En l'espèce, il ressort de l'historique de compte que le premier incident de paiement non régularisé est intervenu au 15 avril 2023 et que l'assignation a été signifiée le 8 décembre 2023. Dès lors, la demande en paiement est recevable.

Sur l’exigibilité de la créance :

Aux termes de l’article L312-39 du code de la consommation, en cas de défaillance de l’emprunteur, le prêteur peut exiger le remboursement immédiat du capital restant dû majoré des intérêts échus mais non payés.

En application des articles 1224 et 1225 du code civil, la résolution peut résulter de l'application d'une clause résolutoire, qui précise les engagements dont l'inexécution entraînera la résolution du contrat. En ce cas, la résolution est subordonnée à une mise en demeure infructueuse, s'il n'a pas été convenu que celle-ci résulterait du seul fait de l'inexécution, qui ne produit effet que si elle mentionne expressément la clause résolutoire.

Ainsi, si le contrat de prêt peut prévoir que la défaillance de l’emprunteur non commerçant entraînera la déchéance du terme, celle-ci ne peut, sauf disposition expresse et non équivoque être déclarée acquise au créancier sans délivrance d’une mise en demeure restée sans effet précisant le délai dont dispose le débiteur pour y faire obstacle.

En l'espèce, le prêt stipule qu’en cas de défaillance de l’emprunteur, le prêteur pourra exiger le remboursement immédiat du capital restant dû majoré des intérêts échus mais non payés.

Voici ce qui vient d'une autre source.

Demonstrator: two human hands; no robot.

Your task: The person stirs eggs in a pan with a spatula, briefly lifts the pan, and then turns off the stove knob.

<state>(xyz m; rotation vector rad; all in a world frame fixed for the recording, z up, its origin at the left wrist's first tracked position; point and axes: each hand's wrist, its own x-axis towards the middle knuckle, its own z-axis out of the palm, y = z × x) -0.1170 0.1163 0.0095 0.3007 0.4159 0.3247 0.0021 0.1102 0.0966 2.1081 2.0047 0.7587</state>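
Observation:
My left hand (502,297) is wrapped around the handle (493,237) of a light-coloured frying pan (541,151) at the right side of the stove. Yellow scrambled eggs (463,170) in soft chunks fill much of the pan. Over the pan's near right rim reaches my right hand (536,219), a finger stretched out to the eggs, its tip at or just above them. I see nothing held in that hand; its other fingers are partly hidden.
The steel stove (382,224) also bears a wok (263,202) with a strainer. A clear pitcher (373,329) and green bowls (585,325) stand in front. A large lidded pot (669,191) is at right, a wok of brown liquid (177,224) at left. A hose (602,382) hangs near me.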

Il ressort des pièces communiquées que Monsieur [K] [U] a cessé de régler les échéances du prêt. La CAISSE DE CREDIT MUTUEL PAVILLONS-[Localité 10], qui a fait parvenir à Monsieur [K] [U] une demande de règlement des échéances impayées le 27 juin 2023, restée sans réponse, était dès lors bien fondée à se prévaloir de la déchéance du terme et de la résiliation de plein droit du contrat et à demander le remboursement immédiat des sommes exigibles selon les termes du contrat.

Sur la déchéance du droit aux intérêts :

Sur les caractéristiques du contrat et le contenu de l’offre de prêt :

L'article L312-28 du code de la consommation, qui précise les conditions de forme du contrat de crédit, dispose notamment que le contrat est établi par écrit ou sur un autre support durable et qu'un un encadré, inséré au début du contrat, informe l'emprunteur des caractéristiques essentielles du crédit.

Selon l'article 312-57 du code de la consommation, constitue un crédit renouvelable, une ouverture de crédit qui, assortie ou non de l'usage d'une carte de crédit, offre à son bénéficiaire la possibilité de disposer de façon fractionnée, aux dates de son choix, du montant du crédit consenti.

Il résulte de ce texte que l'emprunteur a la possibilité de bénéficier d'un crédit, d'un montant déterminé dès l'origine dont l'utilisation s'effectuera de façon fractionnée, aux dates choisies par celui-ci.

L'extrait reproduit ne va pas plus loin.